*** RECORDS TO PROCESS Section Begins ***

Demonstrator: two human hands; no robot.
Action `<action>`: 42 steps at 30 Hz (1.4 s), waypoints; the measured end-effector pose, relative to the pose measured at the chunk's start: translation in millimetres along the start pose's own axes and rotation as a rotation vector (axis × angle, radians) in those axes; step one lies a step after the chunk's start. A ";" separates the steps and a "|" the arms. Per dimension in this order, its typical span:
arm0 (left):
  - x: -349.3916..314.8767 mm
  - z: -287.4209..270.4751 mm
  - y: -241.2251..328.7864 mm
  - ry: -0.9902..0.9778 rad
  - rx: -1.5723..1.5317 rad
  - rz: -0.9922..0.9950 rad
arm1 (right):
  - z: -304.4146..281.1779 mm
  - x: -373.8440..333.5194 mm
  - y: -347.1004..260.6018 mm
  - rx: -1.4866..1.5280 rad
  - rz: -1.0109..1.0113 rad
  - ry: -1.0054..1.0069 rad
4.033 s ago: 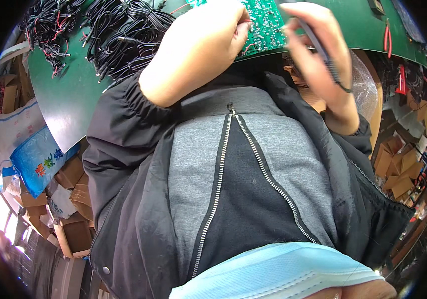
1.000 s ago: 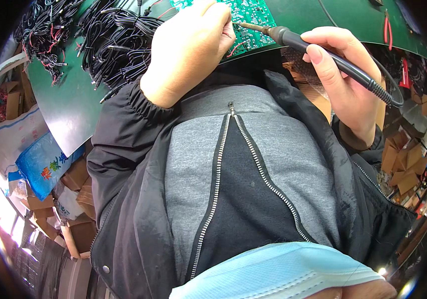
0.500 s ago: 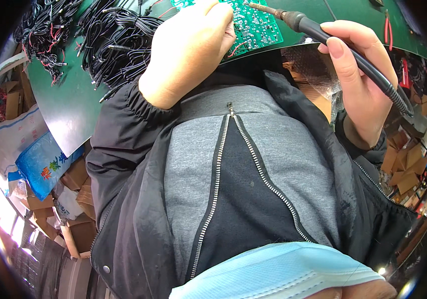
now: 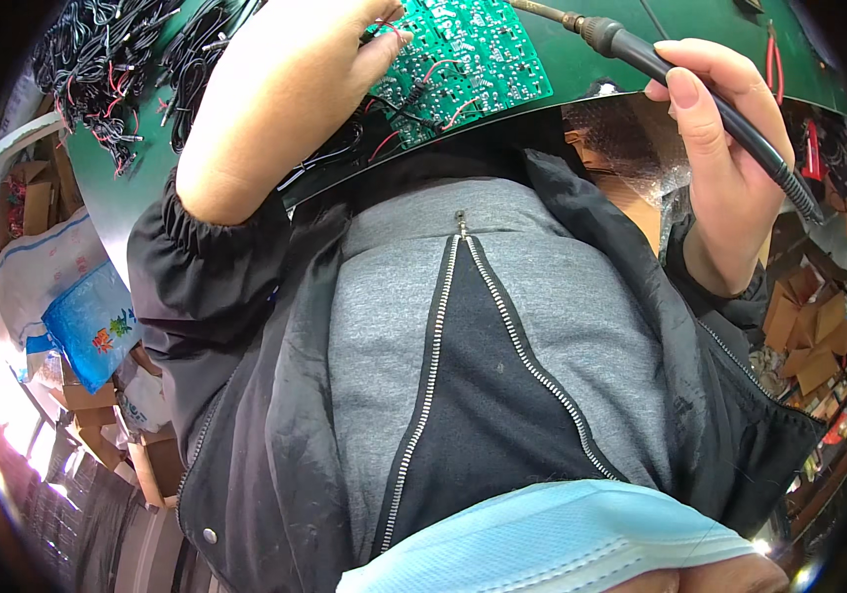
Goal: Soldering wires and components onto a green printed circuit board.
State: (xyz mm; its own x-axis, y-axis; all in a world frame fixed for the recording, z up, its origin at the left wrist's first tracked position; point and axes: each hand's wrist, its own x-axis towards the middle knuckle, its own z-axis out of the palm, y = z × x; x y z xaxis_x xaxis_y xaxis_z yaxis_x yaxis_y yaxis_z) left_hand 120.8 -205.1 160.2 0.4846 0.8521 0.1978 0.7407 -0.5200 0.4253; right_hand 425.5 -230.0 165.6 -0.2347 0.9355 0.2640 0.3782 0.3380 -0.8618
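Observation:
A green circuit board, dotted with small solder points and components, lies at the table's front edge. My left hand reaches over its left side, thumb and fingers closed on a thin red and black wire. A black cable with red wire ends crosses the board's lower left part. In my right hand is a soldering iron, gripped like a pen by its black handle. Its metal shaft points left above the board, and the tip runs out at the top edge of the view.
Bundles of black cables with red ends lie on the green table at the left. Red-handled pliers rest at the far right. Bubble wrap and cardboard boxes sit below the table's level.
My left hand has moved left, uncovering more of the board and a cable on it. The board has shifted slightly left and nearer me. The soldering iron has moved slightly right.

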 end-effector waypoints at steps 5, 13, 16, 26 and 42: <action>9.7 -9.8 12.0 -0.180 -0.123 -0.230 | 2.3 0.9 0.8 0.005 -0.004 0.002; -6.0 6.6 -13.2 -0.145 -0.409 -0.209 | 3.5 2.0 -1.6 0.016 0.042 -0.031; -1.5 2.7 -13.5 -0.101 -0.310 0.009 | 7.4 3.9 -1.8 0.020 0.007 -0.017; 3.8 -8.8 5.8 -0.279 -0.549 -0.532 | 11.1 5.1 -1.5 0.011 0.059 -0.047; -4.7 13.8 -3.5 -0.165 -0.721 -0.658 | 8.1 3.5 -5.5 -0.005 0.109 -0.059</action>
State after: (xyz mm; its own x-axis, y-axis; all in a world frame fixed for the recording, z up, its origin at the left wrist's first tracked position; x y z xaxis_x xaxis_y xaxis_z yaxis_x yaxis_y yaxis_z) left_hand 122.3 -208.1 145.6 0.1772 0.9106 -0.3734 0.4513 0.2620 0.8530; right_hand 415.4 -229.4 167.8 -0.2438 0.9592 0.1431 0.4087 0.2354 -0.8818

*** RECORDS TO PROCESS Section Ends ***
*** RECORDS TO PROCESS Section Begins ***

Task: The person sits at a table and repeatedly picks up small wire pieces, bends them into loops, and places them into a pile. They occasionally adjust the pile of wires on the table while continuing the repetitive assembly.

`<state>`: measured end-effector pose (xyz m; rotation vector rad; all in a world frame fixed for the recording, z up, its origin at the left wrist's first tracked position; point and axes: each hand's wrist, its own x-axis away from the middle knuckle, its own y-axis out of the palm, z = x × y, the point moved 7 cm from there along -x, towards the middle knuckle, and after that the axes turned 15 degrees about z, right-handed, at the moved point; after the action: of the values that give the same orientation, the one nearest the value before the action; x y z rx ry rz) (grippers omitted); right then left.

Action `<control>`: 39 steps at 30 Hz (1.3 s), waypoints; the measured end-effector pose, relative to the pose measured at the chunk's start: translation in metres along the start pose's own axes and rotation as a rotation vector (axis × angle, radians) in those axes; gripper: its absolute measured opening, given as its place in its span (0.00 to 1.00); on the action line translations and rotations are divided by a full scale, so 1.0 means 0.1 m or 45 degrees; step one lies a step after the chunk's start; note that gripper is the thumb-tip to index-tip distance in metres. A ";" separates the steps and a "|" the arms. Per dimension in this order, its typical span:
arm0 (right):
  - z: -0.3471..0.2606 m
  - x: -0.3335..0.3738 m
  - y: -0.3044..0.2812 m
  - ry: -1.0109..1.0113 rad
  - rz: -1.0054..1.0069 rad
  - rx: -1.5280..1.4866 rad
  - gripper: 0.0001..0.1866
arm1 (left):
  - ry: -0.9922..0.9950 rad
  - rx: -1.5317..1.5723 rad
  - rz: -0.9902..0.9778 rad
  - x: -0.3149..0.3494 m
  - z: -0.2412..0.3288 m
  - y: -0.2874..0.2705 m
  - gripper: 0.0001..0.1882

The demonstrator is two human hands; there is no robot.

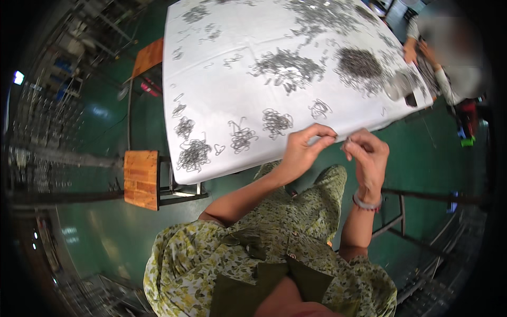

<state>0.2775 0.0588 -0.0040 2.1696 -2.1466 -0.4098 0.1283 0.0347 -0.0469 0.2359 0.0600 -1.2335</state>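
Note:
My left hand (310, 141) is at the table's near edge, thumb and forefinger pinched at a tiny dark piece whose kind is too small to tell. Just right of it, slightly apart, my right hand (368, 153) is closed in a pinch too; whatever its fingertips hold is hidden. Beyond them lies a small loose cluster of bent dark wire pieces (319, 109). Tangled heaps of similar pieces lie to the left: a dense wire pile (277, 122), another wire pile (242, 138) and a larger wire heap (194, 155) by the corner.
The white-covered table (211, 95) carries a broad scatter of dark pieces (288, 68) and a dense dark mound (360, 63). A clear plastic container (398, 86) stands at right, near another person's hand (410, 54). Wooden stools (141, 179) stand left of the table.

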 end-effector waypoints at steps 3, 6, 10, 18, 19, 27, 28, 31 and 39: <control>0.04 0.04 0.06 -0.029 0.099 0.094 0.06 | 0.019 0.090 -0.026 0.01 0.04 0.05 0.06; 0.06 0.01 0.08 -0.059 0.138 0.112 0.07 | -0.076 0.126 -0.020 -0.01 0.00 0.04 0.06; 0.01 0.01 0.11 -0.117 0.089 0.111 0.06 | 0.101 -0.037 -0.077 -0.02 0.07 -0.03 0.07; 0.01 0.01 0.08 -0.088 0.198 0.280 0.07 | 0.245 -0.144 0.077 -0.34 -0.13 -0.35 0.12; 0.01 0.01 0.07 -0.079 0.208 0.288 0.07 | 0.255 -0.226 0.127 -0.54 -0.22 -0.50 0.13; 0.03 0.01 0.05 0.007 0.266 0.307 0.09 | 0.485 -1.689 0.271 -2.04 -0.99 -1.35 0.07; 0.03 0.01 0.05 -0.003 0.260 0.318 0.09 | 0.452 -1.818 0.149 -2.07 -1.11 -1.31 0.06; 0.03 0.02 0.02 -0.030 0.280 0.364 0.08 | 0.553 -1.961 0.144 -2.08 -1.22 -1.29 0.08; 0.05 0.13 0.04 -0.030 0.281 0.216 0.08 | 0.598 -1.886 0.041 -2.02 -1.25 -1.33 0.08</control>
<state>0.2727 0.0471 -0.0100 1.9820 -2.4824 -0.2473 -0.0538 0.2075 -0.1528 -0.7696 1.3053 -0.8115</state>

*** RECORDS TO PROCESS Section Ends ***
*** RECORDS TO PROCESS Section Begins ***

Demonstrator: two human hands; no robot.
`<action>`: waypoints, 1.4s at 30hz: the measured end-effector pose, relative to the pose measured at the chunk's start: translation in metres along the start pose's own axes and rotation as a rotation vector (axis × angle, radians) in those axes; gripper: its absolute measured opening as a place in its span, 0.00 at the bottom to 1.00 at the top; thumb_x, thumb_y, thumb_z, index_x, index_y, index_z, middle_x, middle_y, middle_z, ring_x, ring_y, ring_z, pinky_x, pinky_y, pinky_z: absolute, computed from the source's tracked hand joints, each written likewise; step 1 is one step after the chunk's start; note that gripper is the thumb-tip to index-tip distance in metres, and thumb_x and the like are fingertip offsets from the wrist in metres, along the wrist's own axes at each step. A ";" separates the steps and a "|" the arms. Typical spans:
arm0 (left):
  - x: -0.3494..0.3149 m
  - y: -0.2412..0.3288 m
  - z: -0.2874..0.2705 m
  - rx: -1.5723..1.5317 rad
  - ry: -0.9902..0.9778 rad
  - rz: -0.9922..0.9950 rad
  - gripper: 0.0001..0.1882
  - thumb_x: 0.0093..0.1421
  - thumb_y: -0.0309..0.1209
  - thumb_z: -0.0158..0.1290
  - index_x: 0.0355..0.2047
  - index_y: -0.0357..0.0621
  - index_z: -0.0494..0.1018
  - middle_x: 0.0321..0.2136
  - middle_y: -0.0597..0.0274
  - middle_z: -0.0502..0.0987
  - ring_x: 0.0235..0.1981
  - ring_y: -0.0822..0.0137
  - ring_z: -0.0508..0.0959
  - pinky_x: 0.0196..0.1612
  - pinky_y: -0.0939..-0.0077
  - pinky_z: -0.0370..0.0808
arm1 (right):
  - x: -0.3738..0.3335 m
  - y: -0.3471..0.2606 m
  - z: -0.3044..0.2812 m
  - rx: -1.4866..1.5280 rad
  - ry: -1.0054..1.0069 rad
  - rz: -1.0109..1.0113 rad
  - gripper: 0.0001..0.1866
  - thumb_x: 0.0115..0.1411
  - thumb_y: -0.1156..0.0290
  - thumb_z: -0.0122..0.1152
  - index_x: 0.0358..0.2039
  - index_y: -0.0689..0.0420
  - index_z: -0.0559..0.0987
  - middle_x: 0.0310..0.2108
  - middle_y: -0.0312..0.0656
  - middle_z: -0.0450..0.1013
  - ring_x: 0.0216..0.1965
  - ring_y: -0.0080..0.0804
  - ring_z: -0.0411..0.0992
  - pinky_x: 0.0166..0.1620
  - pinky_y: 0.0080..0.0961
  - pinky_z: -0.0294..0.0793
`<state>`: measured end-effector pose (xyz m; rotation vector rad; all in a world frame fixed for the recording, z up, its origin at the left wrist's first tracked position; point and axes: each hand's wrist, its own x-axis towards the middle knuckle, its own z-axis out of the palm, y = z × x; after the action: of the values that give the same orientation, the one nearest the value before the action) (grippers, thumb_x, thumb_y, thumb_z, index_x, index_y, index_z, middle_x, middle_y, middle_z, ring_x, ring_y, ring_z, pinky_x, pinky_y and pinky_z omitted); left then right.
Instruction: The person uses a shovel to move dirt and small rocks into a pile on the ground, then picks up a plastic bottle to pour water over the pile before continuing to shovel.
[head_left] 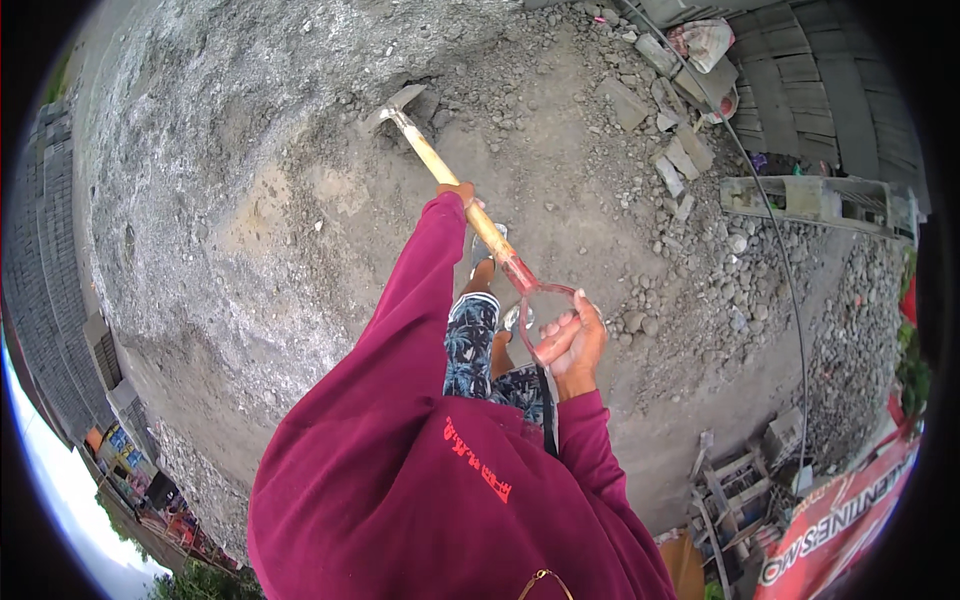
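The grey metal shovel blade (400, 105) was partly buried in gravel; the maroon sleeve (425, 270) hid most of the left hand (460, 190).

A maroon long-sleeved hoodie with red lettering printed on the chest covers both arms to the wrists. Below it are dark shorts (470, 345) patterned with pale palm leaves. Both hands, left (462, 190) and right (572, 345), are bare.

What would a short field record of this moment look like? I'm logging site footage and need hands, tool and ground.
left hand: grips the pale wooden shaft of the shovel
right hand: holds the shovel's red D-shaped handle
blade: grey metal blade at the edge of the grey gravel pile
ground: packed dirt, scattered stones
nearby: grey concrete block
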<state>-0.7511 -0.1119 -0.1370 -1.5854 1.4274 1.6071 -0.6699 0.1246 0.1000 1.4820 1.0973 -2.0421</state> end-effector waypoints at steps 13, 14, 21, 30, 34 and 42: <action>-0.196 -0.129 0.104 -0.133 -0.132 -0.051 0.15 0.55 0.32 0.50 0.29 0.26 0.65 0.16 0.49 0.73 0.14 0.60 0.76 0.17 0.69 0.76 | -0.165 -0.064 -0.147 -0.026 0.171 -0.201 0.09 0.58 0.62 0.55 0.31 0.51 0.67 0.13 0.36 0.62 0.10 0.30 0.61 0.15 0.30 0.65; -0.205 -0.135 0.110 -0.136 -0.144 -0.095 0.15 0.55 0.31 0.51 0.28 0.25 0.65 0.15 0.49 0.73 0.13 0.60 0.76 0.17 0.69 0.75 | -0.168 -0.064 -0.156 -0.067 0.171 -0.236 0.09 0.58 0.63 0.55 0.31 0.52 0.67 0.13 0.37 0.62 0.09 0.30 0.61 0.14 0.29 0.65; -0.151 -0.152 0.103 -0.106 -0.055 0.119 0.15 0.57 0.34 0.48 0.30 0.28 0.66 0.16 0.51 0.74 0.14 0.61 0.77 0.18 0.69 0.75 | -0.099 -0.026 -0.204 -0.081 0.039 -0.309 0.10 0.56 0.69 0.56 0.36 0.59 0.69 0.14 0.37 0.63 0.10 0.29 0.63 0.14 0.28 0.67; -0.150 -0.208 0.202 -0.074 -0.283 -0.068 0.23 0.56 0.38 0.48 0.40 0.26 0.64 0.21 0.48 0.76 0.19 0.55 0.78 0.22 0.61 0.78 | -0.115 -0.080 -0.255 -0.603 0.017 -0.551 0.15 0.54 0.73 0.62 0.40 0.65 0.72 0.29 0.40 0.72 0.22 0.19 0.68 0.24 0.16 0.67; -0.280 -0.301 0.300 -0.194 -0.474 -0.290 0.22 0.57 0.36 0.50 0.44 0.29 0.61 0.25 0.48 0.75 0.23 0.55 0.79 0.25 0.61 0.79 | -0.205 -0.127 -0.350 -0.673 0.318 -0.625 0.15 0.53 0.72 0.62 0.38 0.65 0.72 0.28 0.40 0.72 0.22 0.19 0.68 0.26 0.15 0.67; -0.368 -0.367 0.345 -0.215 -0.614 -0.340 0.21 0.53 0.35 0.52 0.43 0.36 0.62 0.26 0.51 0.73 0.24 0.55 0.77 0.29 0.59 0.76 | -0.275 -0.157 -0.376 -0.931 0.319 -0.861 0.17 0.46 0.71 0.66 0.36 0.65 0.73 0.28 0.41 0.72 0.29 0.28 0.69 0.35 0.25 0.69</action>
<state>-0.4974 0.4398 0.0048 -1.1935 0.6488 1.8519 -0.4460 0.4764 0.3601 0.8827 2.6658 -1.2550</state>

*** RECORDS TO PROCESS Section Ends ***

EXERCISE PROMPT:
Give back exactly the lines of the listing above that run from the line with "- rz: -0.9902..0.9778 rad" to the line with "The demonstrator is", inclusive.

EXERCISE RESPONSE:
  - rz: -0.9902..0.9778 rad
  - x: -0.3149..0.3494 m
  - z: -0.2412..0.3288 m
  - y: -0.2874..0.2705 m
  - gripper: 0.0001..0.1882

The demonstrator is two human hands; there is no robot.

No further answer is needed.